§ **Exercise goal**
Print verbatim the lines of the entries from the one containing "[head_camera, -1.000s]" to the last, inclusive, and no others.

====

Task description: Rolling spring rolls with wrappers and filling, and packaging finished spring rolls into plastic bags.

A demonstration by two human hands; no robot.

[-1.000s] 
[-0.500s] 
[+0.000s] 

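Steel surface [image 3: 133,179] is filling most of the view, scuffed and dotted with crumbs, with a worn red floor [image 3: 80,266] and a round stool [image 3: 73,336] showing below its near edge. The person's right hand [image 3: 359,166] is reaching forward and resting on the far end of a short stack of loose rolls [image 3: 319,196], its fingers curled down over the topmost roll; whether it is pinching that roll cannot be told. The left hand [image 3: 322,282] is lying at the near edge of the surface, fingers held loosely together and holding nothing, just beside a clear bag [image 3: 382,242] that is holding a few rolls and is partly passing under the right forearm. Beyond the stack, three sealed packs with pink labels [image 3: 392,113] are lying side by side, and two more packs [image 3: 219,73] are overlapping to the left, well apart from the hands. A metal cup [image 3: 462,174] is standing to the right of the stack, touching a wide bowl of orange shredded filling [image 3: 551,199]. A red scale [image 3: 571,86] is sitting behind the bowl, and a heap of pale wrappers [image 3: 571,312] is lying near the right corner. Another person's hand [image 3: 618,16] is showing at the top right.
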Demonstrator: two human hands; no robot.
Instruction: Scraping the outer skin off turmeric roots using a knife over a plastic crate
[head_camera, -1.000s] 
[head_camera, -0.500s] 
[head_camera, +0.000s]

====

§ **Expected output**
[head_camera, -1.000s] 
[head_camera, -0.500s] 
[head_camera, +0.000s]

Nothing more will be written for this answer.